» **Problem requirements**
Return exactly those lines of the material below that fall between the line holding "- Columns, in" and the line holding "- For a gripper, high", inclusive.
---------- Dataset content
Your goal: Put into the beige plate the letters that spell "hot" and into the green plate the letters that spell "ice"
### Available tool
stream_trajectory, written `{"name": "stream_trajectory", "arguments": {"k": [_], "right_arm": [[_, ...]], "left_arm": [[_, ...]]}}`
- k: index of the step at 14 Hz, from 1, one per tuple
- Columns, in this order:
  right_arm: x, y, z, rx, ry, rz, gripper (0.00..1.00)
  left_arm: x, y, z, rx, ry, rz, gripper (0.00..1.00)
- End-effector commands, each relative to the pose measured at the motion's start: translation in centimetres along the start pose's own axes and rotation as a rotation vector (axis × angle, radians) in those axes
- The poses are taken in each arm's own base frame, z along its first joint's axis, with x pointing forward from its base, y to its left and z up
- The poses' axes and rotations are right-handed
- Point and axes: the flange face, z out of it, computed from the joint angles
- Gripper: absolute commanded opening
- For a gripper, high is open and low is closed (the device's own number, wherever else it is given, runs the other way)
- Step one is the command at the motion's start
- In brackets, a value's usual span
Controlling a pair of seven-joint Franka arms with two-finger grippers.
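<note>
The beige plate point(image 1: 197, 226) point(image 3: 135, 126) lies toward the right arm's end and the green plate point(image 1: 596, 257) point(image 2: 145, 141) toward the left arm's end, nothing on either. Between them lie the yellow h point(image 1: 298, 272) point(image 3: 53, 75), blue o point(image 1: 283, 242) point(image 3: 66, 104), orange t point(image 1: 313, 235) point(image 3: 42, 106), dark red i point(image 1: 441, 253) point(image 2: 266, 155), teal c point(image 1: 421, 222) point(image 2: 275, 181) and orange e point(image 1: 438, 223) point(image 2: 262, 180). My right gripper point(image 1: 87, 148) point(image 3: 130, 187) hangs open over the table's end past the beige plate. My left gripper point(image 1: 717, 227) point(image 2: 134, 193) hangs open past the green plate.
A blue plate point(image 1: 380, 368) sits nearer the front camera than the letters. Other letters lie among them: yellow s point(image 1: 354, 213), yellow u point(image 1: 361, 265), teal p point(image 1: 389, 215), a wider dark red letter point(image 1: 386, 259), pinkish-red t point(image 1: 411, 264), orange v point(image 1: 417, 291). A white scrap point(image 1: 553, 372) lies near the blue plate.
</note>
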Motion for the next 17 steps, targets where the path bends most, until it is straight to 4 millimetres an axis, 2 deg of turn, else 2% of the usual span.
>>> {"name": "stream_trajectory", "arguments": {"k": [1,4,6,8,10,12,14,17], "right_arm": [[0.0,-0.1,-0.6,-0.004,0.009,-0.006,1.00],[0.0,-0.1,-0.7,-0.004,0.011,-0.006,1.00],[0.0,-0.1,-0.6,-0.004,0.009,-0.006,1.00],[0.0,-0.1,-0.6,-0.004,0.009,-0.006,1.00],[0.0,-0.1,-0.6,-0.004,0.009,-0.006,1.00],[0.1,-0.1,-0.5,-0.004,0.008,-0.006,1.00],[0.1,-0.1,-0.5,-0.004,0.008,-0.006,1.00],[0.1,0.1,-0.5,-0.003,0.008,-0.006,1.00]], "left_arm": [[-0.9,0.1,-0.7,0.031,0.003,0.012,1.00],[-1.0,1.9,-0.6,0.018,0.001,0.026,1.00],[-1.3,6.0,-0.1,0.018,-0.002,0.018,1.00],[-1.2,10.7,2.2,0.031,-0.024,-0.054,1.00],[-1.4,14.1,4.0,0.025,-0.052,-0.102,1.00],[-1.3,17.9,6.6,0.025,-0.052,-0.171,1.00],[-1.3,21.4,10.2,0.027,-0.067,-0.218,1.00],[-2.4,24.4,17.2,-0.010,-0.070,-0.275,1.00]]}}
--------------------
» **Response area**
- Columns, in this order:
  right_arm: x, y, z, rx, ry, rz, gripper (0.00..1.00)
  left_arm: x, y, z, rx, ry, rz, gripper (0.00..1.00)
- End-effector commands, each relative to the pose measured at the motion's start: translation in centimetres along the start pose's own axes and rotation as a rotation vector (axis × angle, radians) in those axes
- The poses are taken in each arm's own base frame, z along its first joint's axis, with x pointing forward from its base, y to its left and z up
- The poses' axes and rotations are right-handed
- Point and axes: the flange face, z out of it, computed from the joint angles
- Gripper: absolute commanded opening
- For a gripper, high is open and low is closed (the device's own number, wherever else it is given, runs the other way)

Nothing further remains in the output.